On the other hand, what this has shown is how much we have overachieved given the resources available, and it is a credit to Rafa that we are performers in the CL (as compared to Mourinho’s Inter, and Chelsea’s records over the past 5 years with equivalent or better resources, and I would think ManU’s CL win and runnerup in the past 5 years is comparable to Rafa’s record) It is in the league that he has fallen short, and unfortunately when expectations are higher this year following last season’s extremely strong finish, the transitory stage this year has pulled down results. To reiterate, Rafa needs time to turn things around, given Alonso’s departure and injuries to key personnel – and I include Aquilani in this as he IS the replacement for Alonso, given that he was the guy we purchased with the money from Alonso’s sale.

 

Failure to get a result against ManU will be painful – but if the performance resembles Lyon’s and Sunderland’s 2nd half, it can only accelerate Rafa’s departure. There are pretty irrational people in Anfield these days – including the booing terrace-goers (IMO they are not fans)

 

3.       Insider trading at Galleon and McKinsey partner implicated

Following on from the impatient and amoral people theme, (although I had not included G&H in the Liverpool theme above considering their promises upon their takeover), the Rajaratnam?, Sri Lankan founder of the largest tech hedge fund, Galleon, is implicated in insider trading deals in 2007. Also implicated is an Indian national Anil Kumar, a partner in McKinsey.

 

These are hedge funds, already an amoral speculative financial instrument with too much power for its own good coming from its ability to leverage other people’s money manifold. How can something speculative such as this be allowed to operate given its power to move markets isn’t an inherent strength, but rather, built on greed on profit-making. Hence, their trade is based upon using derivative instruments to manage risks, and the nature of the beast is that they will continue to speculate and bend rules to make money for their funders / investors. The surprise is that it has taken this long to implicate one in an insider trading scandal- and that too using wiretaps.
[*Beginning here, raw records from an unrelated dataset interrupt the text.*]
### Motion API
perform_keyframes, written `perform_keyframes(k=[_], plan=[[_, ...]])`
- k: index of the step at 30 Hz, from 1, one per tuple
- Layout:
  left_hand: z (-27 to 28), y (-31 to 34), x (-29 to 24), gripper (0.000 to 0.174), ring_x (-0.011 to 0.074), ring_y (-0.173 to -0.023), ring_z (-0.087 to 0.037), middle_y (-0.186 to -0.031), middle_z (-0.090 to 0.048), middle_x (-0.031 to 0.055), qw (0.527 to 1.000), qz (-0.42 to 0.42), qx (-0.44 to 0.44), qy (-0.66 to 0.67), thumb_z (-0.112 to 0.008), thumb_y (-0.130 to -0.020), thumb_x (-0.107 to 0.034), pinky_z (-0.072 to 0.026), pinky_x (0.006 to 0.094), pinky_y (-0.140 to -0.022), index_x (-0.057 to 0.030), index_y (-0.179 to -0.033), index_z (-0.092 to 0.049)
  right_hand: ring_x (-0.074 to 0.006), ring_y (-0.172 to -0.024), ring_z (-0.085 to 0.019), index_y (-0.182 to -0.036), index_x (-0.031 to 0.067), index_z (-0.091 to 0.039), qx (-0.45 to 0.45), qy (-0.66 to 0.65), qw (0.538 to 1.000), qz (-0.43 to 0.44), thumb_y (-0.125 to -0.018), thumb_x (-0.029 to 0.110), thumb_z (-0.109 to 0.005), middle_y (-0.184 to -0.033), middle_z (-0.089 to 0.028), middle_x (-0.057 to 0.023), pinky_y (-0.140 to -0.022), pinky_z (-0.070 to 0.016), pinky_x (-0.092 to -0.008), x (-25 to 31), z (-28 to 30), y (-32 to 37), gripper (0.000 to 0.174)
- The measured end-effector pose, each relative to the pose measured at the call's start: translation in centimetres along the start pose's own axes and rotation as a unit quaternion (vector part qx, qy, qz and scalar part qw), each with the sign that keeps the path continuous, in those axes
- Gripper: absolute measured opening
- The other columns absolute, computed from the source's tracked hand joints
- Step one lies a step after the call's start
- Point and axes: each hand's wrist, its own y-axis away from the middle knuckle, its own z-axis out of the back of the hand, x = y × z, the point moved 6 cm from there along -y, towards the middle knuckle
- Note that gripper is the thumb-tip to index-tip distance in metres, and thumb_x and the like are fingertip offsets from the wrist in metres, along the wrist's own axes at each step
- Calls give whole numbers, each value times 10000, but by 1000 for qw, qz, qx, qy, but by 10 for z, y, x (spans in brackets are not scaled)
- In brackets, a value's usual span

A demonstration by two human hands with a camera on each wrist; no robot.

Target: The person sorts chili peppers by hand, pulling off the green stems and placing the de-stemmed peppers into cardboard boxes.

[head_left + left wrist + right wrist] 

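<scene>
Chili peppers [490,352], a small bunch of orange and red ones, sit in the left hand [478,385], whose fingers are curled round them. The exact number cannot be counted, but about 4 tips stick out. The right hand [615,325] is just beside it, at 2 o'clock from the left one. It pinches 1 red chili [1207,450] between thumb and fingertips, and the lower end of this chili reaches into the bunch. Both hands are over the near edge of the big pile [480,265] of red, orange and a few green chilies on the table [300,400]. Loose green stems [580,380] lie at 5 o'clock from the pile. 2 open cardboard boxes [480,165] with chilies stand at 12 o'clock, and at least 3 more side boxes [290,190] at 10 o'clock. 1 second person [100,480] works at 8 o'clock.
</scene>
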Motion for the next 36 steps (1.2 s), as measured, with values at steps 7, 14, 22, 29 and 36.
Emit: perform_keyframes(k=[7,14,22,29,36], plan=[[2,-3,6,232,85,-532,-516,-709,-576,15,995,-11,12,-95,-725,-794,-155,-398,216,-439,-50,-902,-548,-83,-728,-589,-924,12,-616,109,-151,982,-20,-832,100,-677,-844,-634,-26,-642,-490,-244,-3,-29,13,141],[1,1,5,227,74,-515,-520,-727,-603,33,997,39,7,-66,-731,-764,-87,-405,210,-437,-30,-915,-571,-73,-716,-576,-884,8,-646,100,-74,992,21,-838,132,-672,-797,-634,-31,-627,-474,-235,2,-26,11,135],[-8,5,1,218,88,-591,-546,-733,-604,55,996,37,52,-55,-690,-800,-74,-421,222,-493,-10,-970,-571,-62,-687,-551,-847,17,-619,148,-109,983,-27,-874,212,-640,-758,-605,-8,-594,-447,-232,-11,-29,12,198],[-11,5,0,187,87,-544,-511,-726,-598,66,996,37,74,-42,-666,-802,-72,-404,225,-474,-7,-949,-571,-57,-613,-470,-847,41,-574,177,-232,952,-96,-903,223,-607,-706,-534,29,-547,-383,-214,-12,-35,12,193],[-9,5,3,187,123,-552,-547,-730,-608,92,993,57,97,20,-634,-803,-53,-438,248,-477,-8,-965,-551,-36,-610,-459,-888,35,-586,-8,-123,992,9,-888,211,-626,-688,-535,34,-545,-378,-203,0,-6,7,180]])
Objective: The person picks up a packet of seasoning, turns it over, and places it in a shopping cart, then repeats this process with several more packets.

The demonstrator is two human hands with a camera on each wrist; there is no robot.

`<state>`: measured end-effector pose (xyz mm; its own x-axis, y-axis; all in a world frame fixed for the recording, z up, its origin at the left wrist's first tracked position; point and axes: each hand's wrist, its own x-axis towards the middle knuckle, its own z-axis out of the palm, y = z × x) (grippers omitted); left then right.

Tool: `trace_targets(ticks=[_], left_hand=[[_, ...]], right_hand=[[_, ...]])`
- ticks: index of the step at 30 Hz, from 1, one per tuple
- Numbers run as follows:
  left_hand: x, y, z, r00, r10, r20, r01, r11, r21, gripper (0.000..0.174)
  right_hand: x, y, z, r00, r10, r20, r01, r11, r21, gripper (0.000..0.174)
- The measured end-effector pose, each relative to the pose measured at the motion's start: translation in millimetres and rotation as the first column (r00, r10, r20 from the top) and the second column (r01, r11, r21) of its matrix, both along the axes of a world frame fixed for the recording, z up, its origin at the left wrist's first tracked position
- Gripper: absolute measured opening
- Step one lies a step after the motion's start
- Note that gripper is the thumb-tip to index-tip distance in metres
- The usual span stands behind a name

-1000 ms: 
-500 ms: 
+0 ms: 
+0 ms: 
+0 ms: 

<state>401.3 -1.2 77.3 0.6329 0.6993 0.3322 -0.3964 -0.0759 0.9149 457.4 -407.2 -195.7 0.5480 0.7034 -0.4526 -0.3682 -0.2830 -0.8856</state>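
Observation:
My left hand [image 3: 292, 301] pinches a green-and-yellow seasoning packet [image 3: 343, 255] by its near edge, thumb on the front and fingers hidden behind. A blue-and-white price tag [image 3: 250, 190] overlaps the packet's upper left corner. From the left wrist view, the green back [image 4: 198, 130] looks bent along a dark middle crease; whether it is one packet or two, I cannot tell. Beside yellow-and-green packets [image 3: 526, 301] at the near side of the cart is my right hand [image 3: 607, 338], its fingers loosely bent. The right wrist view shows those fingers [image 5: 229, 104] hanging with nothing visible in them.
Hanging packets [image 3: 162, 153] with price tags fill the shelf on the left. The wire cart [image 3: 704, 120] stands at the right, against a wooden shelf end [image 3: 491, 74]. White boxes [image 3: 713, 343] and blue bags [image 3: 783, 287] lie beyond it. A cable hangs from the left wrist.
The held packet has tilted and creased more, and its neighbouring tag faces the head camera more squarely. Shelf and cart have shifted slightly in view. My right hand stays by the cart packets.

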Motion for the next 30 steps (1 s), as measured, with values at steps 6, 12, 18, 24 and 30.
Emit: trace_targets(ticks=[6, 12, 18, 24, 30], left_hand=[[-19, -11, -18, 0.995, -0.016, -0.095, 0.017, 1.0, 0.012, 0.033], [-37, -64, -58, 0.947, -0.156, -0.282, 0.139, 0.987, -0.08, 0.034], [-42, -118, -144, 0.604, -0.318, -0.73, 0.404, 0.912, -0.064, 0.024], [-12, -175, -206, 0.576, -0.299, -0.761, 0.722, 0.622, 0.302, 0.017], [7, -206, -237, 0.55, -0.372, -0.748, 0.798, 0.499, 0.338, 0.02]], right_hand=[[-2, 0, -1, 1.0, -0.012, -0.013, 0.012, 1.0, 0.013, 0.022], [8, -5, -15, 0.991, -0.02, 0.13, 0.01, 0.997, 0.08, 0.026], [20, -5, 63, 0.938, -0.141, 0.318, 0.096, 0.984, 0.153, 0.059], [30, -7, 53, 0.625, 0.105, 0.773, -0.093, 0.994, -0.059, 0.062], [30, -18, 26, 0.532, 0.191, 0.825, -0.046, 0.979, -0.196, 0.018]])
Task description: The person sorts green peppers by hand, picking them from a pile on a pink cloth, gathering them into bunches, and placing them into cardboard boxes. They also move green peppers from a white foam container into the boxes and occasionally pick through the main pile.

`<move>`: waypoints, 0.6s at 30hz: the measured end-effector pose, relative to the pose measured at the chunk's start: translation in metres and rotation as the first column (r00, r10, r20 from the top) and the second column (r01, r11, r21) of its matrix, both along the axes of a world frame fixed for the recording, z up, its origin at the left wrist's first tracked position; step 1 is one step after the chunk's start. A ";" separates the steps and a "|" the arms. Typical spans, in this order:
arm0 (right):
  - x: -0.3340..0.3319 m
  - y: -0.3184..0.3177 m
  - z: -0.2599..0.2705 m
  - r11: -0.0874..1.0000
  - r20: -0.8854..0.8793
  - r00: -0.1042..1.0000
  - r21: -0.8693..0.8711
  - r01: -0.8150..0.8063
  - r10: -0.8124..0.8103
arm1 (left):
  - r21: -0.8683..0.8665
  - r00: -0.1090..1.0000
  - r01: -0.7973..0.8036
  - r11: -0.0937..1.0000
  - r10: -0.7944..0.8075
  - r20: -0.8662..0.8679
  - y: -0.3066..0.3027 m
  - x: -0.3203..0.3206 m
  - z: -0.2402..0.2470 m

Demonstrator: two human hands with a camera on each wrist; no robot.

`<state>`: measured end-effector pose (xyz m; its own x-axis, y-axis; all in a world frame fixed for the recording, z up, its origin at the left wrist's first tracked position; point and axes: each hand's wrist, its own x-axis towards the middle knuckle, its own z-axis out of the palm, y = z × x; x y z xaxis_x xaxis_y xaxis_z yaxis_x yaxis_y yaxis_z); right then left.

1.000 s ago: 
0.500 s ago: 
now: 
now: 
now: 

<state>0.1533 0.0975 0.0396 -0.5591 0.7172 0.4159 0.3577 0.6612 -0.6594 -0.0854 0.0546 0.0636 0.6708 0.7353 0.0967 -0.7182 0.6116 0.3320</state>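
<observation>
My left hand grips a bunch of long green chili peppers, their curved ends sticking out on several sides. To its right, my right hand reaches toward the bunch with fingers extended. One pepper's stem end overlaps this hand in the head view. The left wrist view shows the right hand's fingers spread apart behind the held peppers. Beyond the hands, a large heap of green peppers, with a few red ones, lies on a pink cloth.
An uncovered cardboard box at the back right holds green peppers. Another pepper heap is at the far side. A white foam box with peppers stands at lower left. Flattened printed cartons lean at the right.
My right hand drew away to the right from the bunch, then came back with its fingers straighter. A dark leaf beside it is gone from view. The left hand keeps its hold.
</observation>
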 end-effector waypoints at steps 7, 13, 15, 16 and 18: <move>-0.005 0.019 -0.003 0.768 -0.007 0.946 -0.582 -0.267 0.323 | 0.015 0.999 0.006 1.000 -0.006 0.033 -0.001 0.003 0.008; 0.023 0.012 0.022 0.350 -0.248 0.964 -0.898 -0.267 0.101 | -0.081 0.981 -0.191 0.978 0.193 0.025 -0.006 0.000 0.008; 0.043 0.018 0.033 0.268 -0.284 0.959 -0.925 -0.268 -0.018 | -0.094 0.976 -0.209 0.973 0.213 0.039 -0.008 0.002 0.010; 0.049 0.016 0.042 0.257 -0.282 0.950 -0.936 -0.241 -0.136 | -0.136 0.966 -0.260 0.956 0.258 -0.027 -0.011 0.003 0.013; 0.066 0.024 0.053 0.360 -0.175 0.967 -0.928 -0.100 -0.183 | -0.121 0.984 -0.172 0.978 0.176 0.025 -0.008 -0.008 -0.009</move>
That should leave the financial analysts / stockbrokers / fund managers who’s been doing for too long running scared.

 

If I sound a bit bitter about it, perhaps I am. Engineers, and those in the professional services dealing in the real economy has been getting a raw deal from these market-movers getting a slice out of the billions sloshing around through insanely unregulated ways. It’s about time, although I should add that the law will take its natural course and clear those who are innocent.

 

4.       Work and technology

Speaking of tech, I should limit myself to Ind Biotech from here onwards. Otherwise, it’s just too large an elephant to swallow. But having said that, looking beyond my scope, I also seek to deepen my interest in RE, Education and Agriculture. And all these require a bit more than just passing remarks here and there – there should be real commitment and deep interest to sustain this. Hedghogs will also require that there is an execution emphasis for all these!

 

5.       Leadership stresses and faultlines

Conflicts in my departmental meetings are rare given how monotonously monologue it has been – but it’s interesting when personal attacks are allowed in this meeting. At the same time, I feel that it is a bit shallow to attack people for not meeting, there is probably a bit more than that which meets the eye, and there are probably underlying circumstances which demand that changes will have to be made. I’m an optimist – I expect big changes to happen in the next 6 months. Or maybe, I should make that I’m suddenly depressed about things now!

 

 

Wednesday, October 14, 2009

Initial thoughts on scenarios

1.       It appears that there is general acceptance of the mediocrity of the Malaysian economic growth story amongst the policymakers, and there is general readiness to embrace the change. Without the chest-thumping of politicians, “omphaloskepsis” or navel-gazing has turned to a somewhat muted and pessimistic outlook.

2.       So where to now? Ideas of a high-growth model to bring us out of the income trap has surfaced, though it is noted perhaps more of the rhetorics of grandeur it generates rather than any solid substantial plans as of this moment. Perhaps it is still early stages, but when government ministers seem to be preoccupied with their personal KPI setting for what they have done before, and rather mundane NKRAs that it’s looking at currently, who’s looking at what to do next? EPU and MOF seems to be focusing on hot to replace ‘loss’ of Bumiputra rights and what to do with a shiringking treasury. Personally, someone mentioned in the KMF recently that Stiglitz and Sen has proposed a different set of measures to look at growth and progress, and it should be one where the general betterment of the populace should be prioritized, and I do agree with this view wholeheartedly.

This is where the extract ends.